Start of DATASET EXTRACT

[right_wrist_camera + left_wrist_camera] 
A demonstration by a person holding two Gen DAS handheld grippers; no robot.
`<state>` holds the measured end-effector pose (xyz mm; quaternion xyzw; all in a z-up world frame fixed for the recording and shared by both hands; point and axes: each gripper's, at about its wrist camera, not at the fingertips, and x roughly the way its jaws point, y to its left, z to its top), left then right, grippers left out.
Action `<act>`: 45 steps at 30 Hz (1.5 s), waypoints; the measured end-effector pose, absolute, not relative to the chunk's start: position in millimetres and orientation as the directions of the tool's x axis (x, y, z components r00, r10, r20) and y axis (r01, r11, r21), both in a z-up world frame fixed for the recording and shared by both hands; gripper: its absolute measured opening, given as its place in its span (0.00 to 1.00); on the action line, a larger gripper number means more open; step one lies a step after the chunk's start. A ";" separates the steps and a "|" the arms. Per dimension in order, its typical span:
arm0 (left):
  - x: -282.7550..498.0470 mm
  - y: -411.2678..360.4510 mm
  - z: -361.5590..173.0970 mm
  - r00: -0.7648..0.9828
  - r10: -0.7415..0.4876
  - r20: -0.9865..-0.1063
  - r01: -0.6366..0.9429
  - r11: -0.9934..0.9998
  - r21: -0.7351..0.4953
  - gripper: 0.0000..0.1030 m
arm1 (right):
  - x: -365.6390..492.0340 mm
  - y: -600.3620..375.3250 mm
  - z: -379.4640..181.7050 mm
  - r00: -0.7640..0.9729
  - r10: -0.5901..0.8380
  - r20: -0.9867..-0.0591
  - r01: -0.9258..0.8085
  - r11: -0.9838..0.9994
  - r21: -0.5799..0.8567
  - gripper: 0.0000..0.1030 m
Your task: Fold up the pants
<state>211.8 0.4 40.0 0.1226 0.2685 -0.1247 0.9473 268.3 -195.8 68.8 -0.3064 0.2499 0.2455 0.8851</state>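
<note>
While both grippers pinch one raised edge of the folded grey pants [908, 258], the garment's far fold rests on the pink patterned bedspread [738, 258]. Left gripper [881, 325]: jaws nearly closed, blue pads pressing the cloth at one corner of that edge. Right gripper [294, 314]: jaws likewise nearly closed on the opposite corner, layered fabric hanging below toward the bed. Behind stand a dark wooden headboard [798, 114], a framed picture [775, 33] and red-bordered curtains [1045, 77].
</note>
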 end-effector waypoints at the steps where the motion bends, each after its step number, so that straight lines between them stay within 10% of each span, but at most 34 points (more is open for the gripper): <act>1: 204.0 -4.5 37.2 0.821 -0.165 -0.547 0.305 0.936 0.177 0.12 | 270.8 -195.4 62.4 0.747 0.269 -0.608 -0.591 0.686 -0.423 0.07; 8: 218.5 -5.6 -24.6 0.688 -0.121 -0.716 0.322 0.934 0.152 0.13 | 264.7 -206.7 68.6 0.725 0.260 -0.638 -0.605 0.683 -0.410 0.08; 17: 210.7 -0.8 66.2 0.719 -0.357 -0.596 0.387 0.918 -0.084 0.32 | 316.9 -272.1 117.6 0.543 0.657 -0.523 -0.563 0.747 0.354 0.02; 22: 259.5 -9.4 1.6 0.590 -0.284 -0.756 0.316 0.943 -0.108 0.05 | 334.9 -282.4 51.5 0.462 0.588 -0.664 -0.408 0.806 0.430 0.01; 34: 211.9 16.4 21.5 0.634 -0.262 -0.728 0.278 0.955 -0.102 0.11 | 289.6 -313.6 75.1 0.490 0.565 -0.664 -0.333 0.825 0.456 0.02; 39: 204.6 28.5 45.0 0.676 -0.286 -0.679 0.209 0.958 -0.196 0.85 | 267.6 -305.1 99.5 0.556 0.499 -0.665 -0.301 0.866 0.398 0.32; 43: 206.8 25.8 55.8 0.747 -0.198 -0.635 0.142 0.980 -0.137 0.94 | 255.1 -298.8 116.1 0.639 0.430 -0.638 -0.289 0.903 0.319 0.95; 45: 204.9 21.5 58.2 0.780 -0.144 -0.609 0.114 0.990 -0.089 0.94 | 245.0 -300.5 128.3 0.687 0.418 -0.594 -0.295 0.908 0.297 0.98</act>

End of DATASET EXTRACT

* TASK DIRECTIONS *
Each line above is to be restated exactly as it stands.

* RESULT OF THIS TASK *
[right_wrist_camera + left_wrist_camera] 
A demonstration by a person holding two Gen DAS handheld grippers; no robot.
`<state>` holds the measured end-effector pose (xyz mm; quaternion xyzw; all in a z-up world frame fixed for the recording and shared by both hands; point and axes: each gripper's, at about its wrist camera, not at the fingertips, and x roughly the way its jaws point, y to its left, z to its top), left then right, grippers left out.
Action `<act>`: 45 steps at 30 Hz (1.5 s), waypoints; the measured end-effector pose, absolute, not relative to the chunk's start: position in millimetres and orientation as the directions of the tool's x axis (x, y, z components r00, r10, r20) and y axis (r01, r11, r21), both in a z-up world frame fixed for the recording and shared by both hands; gripper: its absolute measured opening, given as its place in its span (0.00 to 1.00); on the action line, a larger gripper number means more open; step one lies a step after the chunk's start. A ";" separates the steps and a "|" the arms. Per dimension in order, its typical span:
arm0 (left):
  - x: -282.7550..498.0470 mm
  - y: -411.2678..360.4510 mm
  - z: -361.5590..173.0970 mm
  - r00: -0.7648..0.9828
  - r10: -0.7415..0.4876
  - r20: -0.9865..-0.1063
  - r01: -0.6366..0.9429
  - r11: -0.9934..0.9998
  - r21: -0.7351..0.4953
  - gripper: 0.0000..0.1030 m
arm1 (right):
  - x: -365.6390..492.0340 mm
  - y: -600.3620..375.3250 mm
  - z: -379.4640..181.7050 mm
  - r00: -0.7640..0.9729
  - r10: -0.5901..0.8380
  - r20: -0.9867..-0.0591
  - r01: -0.9258..0.8085
  - r11: -0.9838..0.9994
  - r21: -0.5799..0.8567
  - gripper: 0.0000..0.1030 m
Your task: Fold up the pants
<state>211.8 0.4 40.0 0.1226 0.2685 -0.1247 0.9473 268.3 -195.8 68.8 -0.3064 0.2499 0.2455 0.8851</state>
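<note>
While both grippers pinch one raised edge of the folded grey pants [908, 258], the garment's far fold rests on the pink patterned bedspread [738, 258]. Left gripper [881, 325]: jaws nearly closed, blue pads pressing the cloth at one corner of that edge. Right gripper [294, 314]: jaws likewise nearly closed on the opposite corner, layered fabric hanging below toward the bed. Behind stand a dark wooden headboard [798, 114], a framed picture [775, 33] and red-bordered curtains [1045, 77].
</note>
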 end-effector waypoints at the steps where the motion bends, each after its step number, so that straight lines between them stay within 10% of each span, but at most 34 points (more is open for the gripper): <act>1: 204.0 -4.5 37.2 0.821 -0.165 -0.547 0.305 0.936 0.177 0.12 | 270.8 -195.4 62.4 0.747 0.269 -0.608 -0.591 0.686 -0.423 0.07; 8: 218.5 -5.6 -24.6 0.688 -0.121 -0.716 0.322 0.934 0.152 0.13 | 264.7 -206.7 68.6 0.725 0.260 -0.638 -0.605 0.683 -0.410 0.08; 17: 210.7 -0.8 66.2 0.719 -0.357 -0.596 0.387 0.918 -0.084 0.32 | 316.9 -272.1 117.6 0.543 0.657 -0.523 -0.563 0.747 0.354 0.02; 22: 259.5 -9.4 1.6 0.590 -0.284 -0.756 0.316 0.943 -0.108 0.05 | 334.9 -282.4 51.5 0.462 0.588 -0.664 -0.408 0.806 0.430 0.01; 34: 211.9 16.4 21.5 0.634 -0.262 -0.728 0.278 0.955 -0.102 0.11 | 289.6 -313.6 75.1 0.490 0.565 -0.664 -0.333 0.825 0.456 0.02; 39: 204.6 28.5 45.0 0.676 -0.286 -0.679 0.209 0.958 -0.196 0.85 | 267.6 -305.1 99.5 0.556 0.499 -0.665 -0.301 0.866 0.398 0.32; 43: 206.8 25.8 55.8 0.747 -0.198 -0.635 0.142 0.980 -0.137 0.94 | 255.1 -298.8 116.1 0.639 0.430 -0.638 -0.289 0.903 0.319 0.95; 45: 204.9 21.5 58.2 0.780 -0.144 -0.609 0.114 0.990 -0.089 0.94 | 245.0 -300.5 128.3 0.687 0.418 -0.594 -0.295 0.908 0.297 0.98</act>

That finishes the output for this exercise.